Required work: Your answer must be only the lines below from the one containing "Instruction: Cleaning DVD" through the one containing "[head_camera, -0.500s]", copied exactly, with the pictures left out.

Study material:
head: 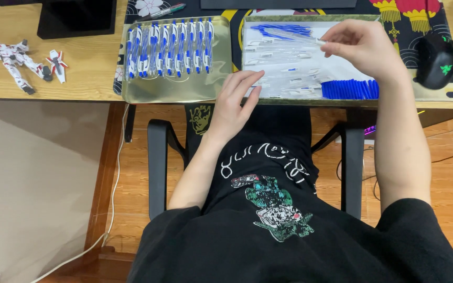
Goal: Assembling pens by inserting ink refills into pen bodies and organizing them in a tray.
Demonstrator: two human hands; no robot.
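Note:
My right hand point(362, 46) is raised over the right tray point(310, 57), pinching a clear pen barrel point(310, 37) between thumb and fingers. That tray holds loose clear barrels, blue refills point(281, 29) at the back and a row of blue caps point(349, 89) at the front right. My left hand point(235, 102) rests with fingers apart at the desk's front edge, fingertips touching the near left corner of the right tray, holding nothing. To its left a gold tray point(179, 89) carries a row of assembled blue and white pens point(169, 48).
A black computer mouse point(435, 62) sits on a patterned desk mat at the right. A white toy robot figure point(19, 63) lies on the wooden desk at the left, behind it a black box. Below are a chair's armrests, my lap and a tiled floor with cables.

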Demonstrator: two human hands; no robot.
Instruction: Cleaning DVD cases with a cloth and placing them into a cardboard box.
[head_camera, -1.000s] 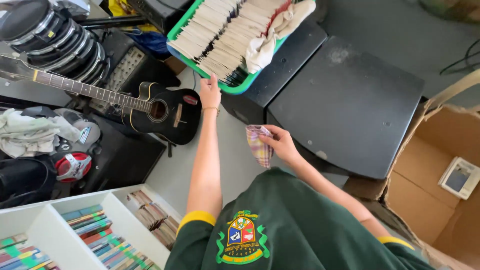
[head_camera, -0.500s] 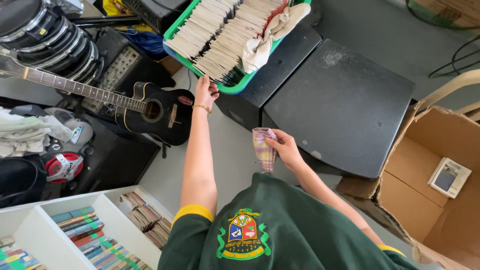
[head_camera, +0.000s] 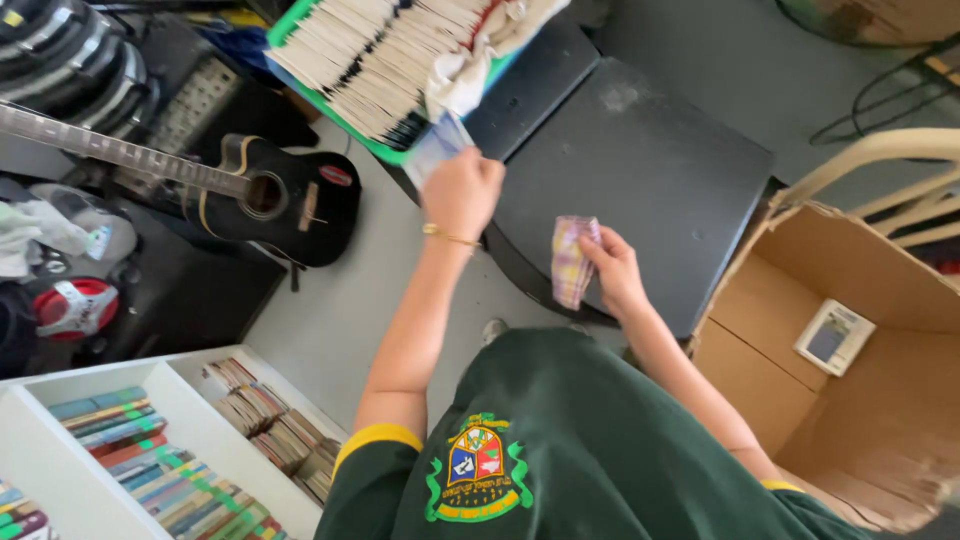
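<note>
At near corner of green basket, left hand clamped tight on thin clear-fronted case. Case tilted, touching or just off basket rim, cannot tell which; lower end hidden in fist. Right of basket and nearer the body, right hand pinched shut on folded checked cloth, hovering over black flat-topped box, well apart from thin case. White rag draped over basket's right end, just above lifted case. Left of basket, black guitar lying flat. Far right of basket, open cardboard box. Below-left of basket, white shelf with packed rows.

Step judged as drawing one case out for a wipe. Best handling, as a judgement:
- Hold by edges and pull straight along packed row, so neighbours stay upright inside basket.
- Lift clear of white rag before turning.
- Bring case away from basket to cloth, backing the flat face with fingers. Probably brittle plastic.

Risks: rag snagging, loose neighbours sliding over near corner.
</note>
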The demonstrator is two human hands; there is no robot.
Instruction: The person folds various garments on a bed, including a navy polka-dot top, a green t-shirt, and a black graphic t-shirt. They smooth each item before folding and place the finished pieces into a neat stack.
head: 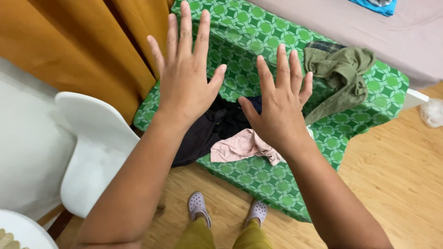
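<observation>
I hold both hands up flat over the counter [378, 99], which has a green patterned cloth on it. My left hand [184, 78] is spread wide, fingers apart, palm down, and it holds nothing. My right hand [279, 103] is spread wide too and holds nothing. The two hands are side by side, near each other but not touching.

Under my hands lies a dark cloth [207, 131]. It sits between my two wrists and hangs off the counter edge at about 7 o'clock. Just beside it, at 5 o'clock from my left hand, is a pink cloth [237, 146], all crumpled, partly under my right wrist. I cannot tell if my hands touch the cloths.

At 2 o'clock from my right hand lies a green shirt [341, 69] in a heap, well apart from the dark cloth.

At 8 o'clock stands a white chair [92, 147]. An orange curtain [74, 41] hangs at 10 o'clock. My feet in pale shoes [198, 205] stand on the wood floor [397, 184].
</observation>
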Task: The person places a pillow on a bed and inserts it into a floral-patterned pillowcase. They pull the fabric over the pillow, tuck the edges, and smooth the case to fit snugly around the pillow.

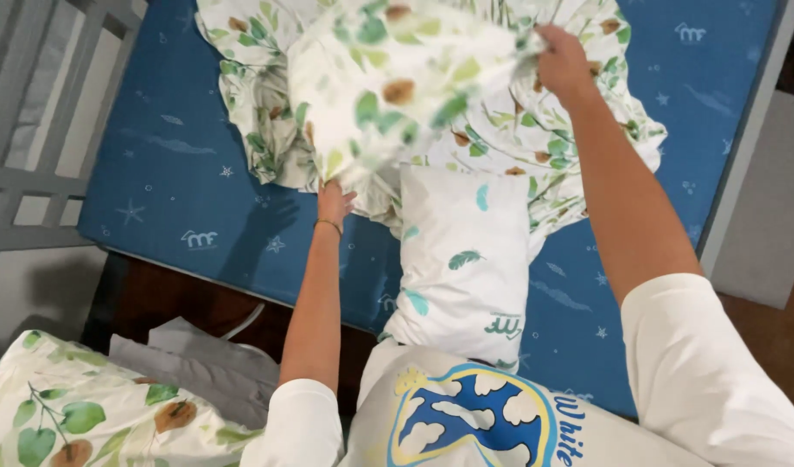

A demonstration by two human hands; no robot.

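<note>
Nearest the camera is the person's white T-shirt [466, 424] with a round blue-and-white cloud print edged in yellow, and to its left a folded leaf-print cloth [60, 406] lies on a grey garment [207, 367] beside the bed. Above the shirt a white pillow [466, 259] with teal feather marks and a small teal logo near its lower edge rests upright on the blue mattress [181, 173], which is dotted with pale stars and small white logos. The leaf-patterned sheet [397, 95], white with green leaves and brown fruit, is bunched across the top of the mattress and partly lifted, its raised fold blurred and covering the pillow's upper edge. The left hand [334, 203], a thin bracelet at the wrist, reaches up under the sheet's lower edge, fingers curled into the cloth. The right hand [563, 60] is closed tight on the sheet's upper edge, holding it up. A grey slatted rail [60, 104] stands at the mattress's left side.
</note>
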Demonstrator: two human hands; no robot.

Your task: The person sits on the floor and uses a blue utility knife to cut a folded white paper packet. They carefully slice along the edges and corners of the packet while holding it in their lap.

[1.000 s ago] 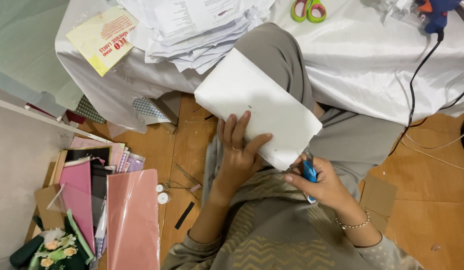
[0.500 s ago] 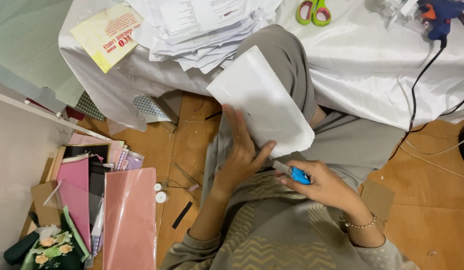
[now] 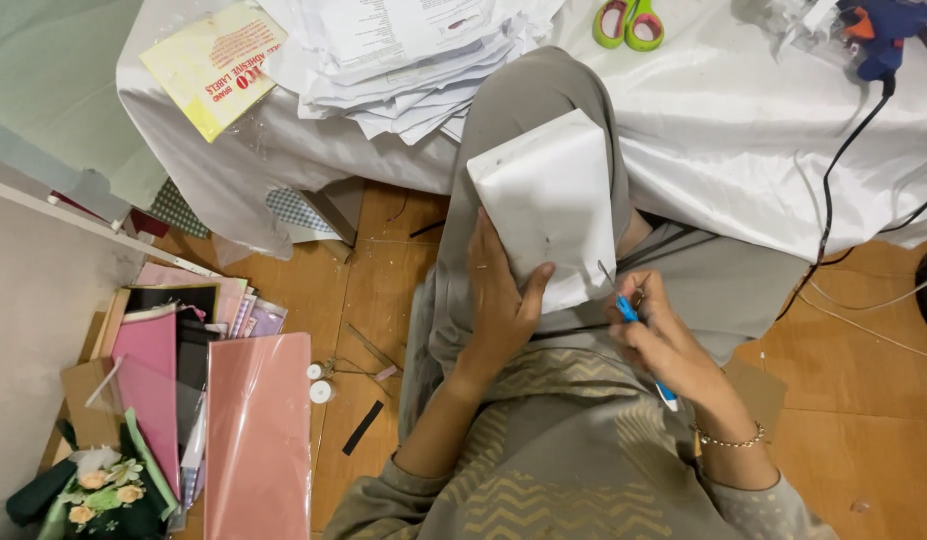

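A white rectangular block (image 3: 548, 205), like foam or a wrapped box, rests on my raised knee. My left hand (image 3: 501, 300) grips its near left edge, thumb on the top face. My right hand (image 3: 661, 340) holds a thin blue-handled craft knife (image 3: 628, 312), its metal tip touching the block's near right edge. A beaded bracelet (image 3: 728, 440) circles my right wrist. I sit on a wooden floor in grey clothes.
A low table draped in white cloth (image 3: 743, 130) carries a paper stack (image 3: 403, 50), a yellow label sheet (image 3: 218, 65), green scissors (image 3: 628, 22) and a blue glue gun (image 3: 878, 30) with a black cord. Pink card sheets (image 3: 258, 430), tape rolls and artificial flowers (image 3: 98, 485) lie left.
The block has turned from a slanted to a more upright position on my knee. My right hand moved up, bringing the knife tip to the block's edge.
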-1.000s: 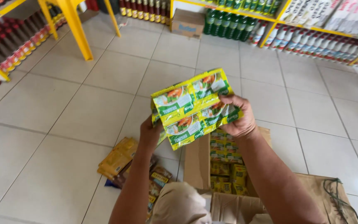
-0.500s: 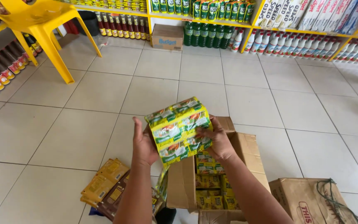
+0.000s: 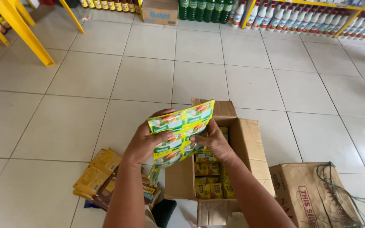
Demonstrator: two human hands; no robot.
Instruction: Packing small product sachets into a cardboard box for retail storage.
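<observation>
Both my hands hold a strip of yellow-green sachets [image 3: 181, 126] above an open cardboard box [image 3: 250, 147]. My left hand [image 3: 146, 141] grips the strip's left side, thumb across its front. My right hand [image 3: 212, 141] grips its lower right part from behind. Inside the box lie more yellow-green sachet packs [image 3: 210, 177], stacked in rows.
A pile of yellow and brown sachet strips [image 3: 100, 175] lies on the tile floor left of the box. A second brown carton [image 3: 313, 196] with string sits at the right. Yellow chair legs [image 3: 20, 29] stand far left. Shelves with bottles [image 3: 309, 19] line the back, with a small carton [image 3: 160, 12].
The sachet strip has come lower and closer to the open box, and my hands have shifted their grip on it. The view has tilted down toward the floor.
</observation>
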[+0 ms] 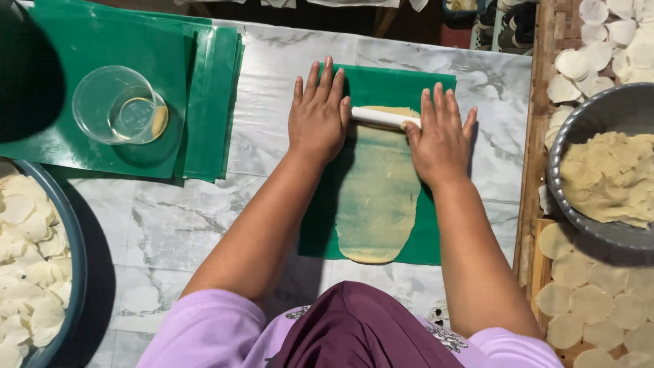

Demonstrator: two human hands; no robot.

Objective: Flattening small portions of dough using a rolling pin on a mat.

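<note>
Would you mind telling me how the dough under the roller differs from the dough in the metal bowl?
The rolled dough lies flat in a long thin sheet on the green mat; the bowl dough is a thick, lumpy heap in the metal bowl. The sheet looks smooth, the heap rough. Both are pale yellow.

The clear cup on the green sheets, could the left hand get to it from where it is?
Probably yes. The clear cup stands in the open on the stacked green sheets, and only bare marble table lies between it and the left hand. That hand lies flat on the white roller, so it would have to lift off.
</note>
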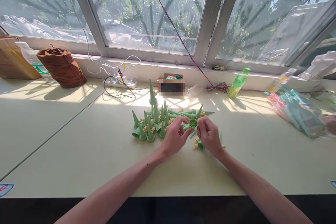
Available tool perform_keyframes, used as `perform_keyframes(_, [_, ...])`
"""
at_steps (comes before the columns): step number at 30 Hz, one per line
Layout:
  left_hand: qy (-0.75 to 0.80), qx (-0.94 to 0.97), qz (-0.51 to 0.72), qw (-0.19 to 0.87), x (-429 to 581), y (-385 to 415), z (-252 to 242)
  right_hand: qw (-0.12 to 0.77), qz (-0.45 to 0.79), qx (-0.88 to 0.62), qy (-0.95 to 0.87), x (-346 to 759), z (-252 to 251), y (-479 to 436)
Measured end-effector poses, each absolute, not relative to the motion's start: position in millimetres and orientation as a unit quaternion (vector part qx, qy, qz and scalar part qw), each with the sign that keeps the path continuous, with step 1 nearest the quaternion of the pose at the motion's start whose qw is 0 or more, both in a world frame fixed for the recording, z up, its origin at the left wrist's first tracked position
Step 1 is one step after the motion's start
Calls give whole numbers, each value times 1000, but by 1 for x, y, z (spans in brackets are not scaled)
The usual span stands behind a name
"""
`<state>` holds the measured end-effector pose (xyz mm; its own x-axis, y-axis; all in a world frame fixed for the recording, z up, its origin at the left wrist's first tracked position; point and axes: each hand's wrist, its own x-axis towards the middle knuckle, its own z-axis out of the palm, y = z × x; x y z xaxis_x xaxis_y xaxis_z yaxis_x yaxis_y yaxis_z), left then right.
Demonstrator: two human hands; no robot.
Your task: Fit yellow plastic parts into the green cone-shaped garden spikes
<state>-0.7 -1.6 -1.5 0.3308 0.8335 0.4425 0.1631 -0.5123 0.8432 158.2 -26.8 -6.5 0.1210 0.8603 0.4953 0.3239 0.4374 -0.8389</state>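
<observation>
One pale table [78, 161] stands beneath sunlit windows [152, 14], three bottles [238, 83] and one brown bag [61, 68] along its back, any print too small to read. The left hand [176, 135] and right hand [209, 134], fingers pinched, hold one green cap [193, 123] between them, beside green cones [150, 135] too jumbled to count.

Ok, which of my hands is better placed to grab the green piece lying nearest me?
Probably your right hand: it's just beside that piece, while your left hand is farther off. Both hands are at the held cap, though.
</observation>
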Motion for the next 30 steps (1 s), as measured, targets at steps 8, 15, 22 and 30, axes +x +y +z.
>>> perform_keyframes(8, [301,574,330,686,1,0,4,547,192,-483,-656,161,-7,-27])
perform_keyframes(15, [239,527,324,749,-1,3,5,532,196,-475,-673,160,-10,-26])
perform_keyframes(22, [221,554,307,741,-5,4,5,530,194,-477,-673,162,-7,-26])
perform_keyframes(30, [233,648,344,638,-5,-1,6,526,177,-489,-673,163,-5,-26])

Answer space:
Instruction: Cleaning DVD cases with a cloth and placing them into a cardboard box.
[head_camera, -1.000s] 
[head_camera, -0.500s] 

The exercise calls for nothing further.